[WHAT THE TASK REQUIRES] Repeat exactly, please, the lines that begin at the start of the listing and end at the line holding "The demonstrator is".

[EXTRACTED INFORMATION]
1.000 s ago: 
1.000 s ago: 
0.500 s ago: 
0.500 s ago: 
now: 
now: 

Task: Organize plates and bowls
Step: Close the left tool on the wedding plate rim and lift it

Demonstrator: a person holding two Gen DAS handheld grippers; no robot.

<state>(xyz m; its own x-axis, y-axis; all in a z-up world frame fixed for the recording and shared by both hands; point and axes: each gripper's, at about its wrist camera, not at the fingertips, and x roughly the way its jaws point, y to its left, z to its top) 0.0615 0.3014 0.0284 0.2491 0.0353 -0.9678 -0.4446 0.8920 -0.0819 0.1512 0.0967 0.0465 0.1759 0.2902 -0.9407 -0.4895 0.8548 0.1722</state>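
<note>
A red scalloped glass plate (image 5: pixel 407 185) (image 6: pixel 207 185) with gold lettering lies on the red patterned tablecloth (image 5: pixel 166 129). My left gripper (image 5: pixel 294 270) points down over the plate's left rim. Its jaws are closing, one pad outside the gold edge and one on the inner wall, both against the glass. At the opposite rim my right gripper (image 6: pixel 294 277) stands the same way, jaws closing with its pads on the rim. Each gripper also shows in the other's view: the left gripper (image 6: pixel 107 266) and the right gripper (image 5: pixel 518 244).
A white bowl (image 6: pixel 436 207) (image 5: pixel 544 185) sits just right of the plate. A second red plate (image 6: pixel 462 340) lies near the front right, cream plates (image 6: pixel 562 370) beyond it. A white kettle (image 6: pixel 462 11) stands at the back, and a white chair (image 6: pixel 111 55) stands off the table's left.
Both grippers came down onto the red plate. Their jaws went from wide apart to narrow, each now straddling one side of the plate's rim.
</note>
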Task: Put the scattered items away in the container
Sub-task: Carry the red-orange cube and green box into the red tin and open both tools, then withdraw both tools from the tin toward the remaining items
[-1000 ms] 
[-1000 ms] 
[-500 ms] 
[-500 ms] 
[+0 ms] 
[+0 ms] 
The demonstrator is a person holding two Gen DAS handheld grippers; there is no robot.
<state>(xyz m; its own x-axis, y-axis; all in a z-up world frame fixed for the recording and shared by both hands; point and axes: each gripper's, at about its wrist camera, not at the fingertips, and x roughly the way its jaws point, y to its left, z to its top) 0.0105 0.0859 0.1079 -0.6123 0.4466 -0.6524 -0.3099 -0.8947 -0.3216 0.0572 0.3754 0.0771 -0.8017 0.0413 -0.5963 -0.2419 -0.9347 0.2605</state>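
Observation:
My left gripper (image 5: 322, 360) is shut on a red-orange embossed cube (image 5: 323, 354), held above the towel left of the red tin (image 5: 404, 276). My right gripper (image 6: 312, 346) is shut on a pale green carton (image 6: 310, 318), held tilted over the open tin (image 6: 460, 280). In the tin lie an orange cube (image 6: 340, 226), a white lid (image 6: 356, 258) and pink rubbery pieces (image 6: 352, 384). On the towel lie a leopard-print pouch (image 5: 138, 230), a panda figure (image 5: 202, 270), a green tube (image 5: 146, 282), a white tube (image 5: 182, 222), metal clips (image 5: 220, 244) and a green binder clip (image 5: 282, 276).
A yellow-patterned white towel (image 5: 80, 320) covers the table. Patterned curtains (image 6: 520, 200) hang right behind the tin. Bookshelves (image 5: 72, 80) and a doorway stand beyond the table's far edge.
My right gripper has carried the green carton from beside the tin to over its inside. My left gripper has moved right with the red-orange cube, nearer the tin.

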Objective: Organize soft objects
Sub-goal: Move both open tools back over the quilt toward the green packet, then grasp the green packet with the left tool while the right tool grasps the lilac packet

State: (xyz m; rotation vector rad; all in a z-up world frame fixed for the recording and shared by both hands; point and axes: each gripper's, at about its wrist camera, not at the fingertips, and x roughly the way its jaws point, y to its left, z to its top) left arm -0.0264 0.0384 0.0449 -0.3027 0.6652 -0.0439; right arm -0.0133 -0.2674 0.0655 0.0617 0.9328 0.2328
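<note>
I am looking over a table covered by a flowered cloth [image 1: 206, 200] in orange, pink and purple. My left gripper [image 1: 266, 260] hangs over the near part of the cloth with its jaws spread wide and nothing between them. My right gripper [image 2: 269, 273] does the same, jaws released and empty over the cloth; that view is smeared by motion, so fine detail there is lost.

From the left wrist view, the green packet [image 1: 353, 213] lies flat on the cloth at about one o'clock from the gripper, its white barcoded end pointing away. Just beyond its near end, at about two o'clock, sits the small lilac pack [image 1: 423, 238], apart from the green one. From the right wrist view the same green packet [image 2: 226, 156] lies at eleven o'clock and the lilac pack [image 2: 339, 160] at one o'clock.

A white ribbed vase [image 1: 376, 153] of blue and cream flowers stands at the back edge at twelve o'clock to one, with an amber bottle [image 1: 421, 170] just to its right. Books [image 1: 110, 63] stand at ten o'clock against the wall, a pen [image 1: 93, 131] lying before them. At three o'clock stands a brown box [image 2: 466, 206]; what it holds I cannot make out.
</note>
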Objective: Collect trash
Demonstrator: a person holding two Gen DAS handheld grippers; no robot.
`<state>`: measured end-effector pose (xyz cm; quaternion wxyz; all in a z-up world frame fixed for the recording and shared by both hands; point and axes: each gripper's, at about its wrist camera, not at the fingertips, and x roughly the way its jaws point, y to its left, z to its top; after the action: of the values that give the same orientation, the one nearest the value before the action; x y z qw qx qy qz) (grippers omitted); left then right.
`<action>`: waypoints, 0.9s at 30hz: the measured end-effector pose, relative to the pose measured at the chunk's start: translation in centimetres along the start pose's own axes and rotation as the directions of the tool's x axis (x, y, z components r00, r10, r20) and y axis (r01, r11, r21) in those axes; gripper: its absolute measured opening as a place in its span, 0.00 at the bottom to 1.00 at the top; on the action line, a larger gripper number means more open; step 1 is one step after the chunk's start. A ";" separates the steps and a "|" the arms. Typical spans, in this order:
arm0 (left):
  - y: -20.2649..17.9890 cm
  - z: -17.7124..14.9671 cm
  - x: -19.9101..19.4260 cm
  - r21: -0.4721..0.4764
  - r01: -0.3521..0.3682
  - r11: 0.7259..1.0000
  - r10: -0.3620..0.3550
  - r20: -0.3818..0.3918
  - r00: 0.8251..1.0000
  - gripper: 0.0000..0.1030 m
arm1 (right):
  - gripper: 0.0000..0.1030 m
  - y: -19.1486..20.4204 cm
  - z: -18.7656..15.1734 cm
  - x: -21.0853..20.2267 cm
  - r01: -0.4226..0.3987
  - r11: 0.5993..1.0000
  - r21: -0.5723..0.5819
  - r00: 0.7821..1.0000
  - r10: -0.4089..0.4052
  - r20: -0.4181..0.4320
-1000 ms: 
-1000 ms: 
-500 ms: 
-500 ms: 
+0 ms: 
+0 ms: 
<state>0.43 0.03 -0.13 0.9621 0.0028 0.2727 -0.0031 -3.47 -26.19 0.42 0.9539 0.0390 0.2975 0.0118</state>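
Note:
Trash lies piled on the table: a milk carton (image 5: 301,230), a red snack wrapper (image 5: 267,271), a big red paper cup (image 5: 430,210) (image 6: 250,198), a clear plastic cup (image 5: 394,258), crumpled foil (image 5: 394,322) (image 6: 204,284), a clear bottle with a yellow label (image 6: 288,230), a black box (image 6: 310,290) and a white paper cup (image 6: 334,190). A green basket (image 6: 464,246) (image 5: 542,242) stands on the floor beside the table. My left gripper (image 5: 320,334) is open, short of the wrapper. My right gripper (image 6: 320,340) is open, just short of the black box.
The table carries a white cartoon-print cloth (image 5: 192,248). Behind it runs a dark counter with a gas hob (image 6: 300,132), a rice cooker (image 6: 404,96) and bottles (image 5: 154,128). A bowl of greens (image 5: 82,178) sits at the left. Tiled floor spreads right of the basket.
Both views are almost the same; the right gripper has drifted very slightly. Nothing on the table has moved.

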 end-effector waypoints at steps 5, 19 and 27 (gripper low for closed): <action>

[RESULT FOR THIS TASK]
1.000 s ago: 
1.000 s ago: 
0.500 s ago: 
0.500 s ago: 
now: 
now: 

Task: Organize plates and bowls
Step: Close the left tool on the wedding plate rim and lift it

Demonstrator: a person holding two Gen DAS handheld grippers; no robot.

<state>(xyz m; its own x-axis, y-axis; all in a z-up world frame fixed for the recording and shared by both hands; point and axes: each gripper's, at about its wrist camera, not at the fingertips, and x roughly the way its jaws point, y to its left, z to its top) 0.0615 0.3014 0.0284 0.2491 0.0353 -0.9678 -0.4446 0.8920 -0.0819 0.1512 0.0967 0.0465 0.1759 0.2902 -0.9407 -0.4895 0.8548 0.1722</state>
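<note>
A red scalloped glass plate (image 5: pixel 407 185) (image 6: pixel 207 185) with gold lettering lies on the red patterned tablecloth (image 5: pixel 166 129). My left gripper (image 5: pixel 294 270) points down over the plate's left rim. Its jaws are closing, one pad outside the gold edge and one on the inner wall, both against the glass. At the opposite rim my right gripper (image 6: pixel 294 277) stands the same way, jaws closing with its pads on the rim. Each gripper also shows in the other's view: the left gripper (image 6: pixel 107 266) and the right gripper (image 5: pixel 518 244).
A white bowl (image 6: pixel 436 207) (image 5: pixel 544 185) sits just right of the plate. A second red plate (image 6: pixel 462 340) lies near the front right, cream plates (image 6: pixel 562 370) beyond it. A white kettle (image 6: pixel 462 11) stands at the back, and a white chair (image 6: pixel 111 55) stands off the table's left.
Both grippers came down onto the red plate. Their jaws went from wide apart to narrow, each now straddling one side of the plate's rim.
</note>
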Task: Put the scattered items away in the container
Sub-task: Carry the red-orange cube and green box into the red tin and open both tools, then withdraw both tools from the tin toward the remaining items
[-1000 ms] 
[-1000 ms] 
[-500 ms] 
[-500 ms] 
[+0 ms] 
[+0 ms] 
The demonstrator is a person holding two Gen DAS handheld grippers; there is no robot.

That completes the answer.